There it was. The bugle call. He willed his feet forward, but for an instant they wouldn't move, so heavy was the weight of his fear. His eyes darted left and right. His brothers didn't hesitate, so he took a big first step to even the line. Left. Right. Left.

Concentrate on the steps.

Out of the corner of his eyes, he saw the union flag. Ahead, in the distance, the red flags of rebellion, and beneath them the glint of bayonets. So many bayonets. Fifty thousand, his lieutenant said.

Concentrate on the steps.

He looked straight ahead and felt the sting of tears in his eyes. Too much emotion. Now he could barely feel his arms.

Concentrate on the steps.

He saw the cannons flash before he heard the boom. Then the screams. He never got used to the screams. The line bent but didn't break. Fill the holes! They kept walking. More cannon. More screams. Then the forest of bayonets disappeared. You can't see a bayonet when the rifle points at you. Then thousands of gunpowder flashes at once. He had a tenth of a second more to think of his life.

Concentrate on the steps.

Then it was over.

Four days later, the burial parties ventured into no-man's land. They found the soldier torn to pieces. They opened his pack -- looking for the final letters that so many soldiers wrote. Instead they found a diary.

They flipped through to the last entry. "June 3, 1864. Cold Harbor. I was killed."

Cold Harbor was a slaughter. In less than one hour, 7,000 Union troops fell. The union soldiers, veterans of a campaign that had already cost more than 50,000 casualties in a matter of weeks, knew their lives were likely over. They knew the folly of what they were asked to do. Yet they surged forward anyway. They took up their cross, did their duty, and died. Lee did not budge. Grant -- though he later regretted the attack -- stayed the course, the war ground on for almost another full year, and Cold Harbor passed into history, forgotten in the midst of a conflict that caused human suffering a scale not seen in our nation before or since.

On Thanksgiving Day, to the extent we think about history, we think about Pilgrims and Indians. But we forget how Thanksgiving passed from tradition to holiday. It was Abraham Lincoln, writing a proclamation on October 3, 1863:

I do therefore invite my fellow citizens in every part of the United States, and also those who are at sea and those who are sojourning in foreign lands, to set apart and observe the last Thursday of November next, as a day of Thanksgiving and Praise to our beneficent Father who dwelleth in the Heavens. And I recommend to them that while offering up the ascriptions justly due to Him for such singular deliverances and blessings, they do also, with humble penitence for our national perverseness and disobedience, commend to His tender care all those who have become widows, orphans, mourners or sufferers in the lamentable civil strife in which we are unavoidably engaged, and fervently implore the interposition of the Almighty Hand to heal the wounds of the nation and to restore it as soon as may be consistent with the Divine purposes to the full enjoyment of peace, harmony, tranquility and Union.

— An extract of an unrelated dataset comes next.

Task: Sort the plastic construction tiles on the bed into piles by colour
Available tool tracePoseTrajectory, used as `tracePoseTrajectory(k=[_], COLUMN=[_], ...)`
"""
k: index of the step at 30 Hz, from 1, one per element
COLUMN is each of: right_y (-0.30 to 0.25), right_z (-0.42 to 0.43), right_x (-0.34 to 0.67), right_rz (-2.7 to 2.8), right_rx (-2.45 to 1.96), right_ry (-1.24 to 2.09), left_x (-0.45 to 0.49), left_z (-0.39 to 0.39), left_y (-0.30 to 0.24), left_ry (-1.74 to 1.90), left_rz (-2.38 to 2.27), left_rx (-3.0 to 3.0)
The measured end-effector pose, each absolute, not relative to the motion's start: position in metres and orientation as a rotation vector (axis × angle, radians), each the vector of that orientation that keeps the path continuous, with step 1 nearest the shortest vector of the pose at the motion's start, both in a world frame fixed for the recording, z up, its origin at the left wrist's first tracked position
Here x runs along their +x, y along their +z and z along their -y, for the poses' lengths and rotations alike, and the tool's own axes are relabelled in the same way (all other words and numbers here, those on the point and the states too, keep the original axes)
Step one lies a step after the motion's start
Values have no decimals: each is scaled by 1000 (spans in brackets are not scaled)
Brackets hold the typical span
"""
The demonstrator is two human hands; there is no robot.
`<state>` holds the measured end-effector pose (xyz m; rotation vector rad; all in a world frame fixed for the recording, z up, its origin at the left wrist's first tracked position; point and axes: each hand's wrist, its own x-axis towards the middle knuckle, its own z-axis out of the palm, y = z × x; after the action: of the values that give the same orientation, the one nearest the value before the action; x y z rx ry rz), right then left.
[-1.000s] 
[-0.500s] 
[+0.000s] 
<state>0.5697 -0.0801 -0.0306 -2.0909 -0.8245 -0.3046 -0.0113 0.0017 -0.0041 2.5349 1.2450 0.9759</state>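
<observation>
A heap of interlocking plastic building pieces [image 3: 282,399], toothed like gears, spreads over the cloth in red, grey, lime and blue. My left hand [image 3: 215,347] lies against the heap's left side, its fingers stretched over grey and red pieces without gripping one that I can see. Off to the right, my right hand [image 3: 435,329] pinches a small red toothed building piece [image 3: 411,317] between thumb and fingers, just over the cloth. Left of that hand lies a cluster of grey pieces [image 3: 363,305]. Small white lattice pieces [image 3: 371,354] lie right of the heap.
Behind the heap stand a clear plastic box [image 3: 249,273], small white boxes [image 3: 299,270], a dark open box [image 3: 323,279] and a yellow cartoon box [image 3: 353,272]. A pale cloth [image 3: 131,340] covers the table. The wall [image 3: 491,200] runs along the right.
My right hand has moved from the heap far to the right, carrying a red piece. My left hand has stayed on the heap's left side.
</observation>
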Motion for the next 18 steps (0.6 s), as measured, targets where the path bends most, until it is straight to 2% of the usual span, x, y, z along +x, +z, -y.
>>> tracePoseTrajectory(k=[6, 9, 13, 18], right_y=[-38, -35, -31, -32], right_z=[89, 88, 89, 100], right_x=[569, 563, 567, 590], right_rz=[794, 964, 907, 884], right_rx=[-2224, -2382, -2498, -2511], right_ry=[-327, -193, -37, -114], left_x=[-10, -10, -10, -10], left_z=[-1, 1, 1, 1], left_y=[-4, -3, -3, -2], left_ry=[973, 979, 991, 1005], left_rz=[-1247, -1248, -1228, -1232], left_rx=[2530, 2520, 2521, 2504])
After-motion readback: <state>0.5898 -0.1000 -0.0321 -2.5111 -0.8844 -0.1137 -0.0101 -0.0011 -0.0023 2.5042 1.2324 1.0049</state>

It seems strange to celebrate Thanksgiving in the midst of slaughter, but in a profound way, our nation had never known more reason to give thanks -- because of men like the unnamed soldier who fell on June 3, 1864. One should give thanks for indescribable courage.

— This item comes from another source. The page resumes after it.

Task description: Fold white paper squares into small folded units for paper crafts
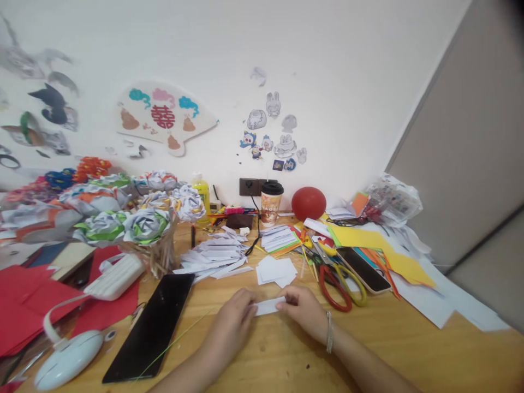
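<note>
A small folded strip of white paper [268, 307] is stretched between my two hands, just above the wooden table. My left hand [235, 316] pinches its left end with the fingers closed. At the other end, my right hand [302, 308] grips the strip between thumb and fingers; a bracelet circles that wrist. Right behind the strip lie a few white paper squares [276, 271]. Farther left is a heap of folded white paper strips [216, 252]. Red-handled scissors [334, 289] rest to the right of my right hand.
A black tablet [151, 327] and a white mouse-shaped device [69, 360] lie at left. Paper flowers [147, 225] stand behind them. A lidded paper cup [271, 207], a red balloon [308, 203], a phone [363, 269] and yellow paper [368, 240] occupy the back and right.
</note>
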Demonstrator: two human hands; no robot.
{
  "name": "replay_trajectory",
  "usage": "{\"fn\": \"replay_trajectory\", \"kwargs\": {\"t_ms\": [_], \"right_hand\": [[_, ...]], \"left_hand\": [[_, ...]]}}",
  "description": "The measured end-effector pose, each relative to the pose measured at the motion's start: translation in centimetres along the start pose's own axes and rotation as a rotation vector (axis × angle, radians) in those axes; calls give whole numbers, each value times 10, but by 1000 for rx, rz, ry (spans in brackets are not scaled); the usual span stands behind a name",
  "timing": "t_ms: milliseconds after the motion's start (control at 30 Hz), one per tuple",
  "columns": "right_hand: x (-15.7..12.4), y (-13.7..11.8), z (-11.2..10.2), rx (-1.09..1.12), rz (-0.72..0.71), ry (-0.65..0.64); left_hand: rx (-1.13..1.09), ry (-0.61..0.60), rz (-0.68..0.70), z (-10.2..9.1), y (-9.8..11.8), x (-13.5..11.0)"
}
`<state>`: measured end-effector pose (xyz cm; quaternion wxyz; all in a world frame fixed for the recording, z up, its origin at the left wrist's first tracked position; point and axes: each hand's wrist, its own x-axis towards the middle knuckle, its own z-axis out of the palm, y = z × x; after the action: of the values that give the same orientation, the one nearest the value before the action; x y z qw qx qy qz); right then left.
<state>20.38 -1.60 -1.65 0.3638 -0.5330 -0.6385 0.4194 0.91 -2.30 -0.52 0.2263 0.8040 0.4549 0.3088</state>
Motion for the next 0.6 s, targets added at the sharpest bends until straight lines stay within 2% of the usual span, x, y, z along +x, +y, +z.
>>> {"fn": "replay_trajectory", "kwargs": {"t_ms": [133,267,467,600], "right_hand": [[-2,-1,1,-11,26,0],[-4,-3,1,-41,7,-60],[-7,-8,2,-104,-64,-112],[-10,-13,4,-133,-79,-97]], "left_hand": [[-30,-136,-114,-5,7,1],[17,-281,-139,-11,12,4],[-73,-417,-110,-12,16,3],[-147,-430,-156,-7,14,0]]}}
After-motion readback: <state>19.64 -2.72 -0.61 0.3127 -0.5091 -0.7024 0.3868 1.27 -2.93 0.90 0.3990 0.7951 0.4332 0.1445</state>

On this day, in foreign fields, we face individual Cold Harbors, as men die in ones and twos, alone and far from home. At home we face Cold Harbors of the soul, as we confront the insurmountable challenges in our lives -- illnesses, fracturing relationships, financial despair. And yet still our nation produces men and women who do not waver. Men and women who hold the line -- abroad and at home. They press on, taking up their crosses as their Savior took up His.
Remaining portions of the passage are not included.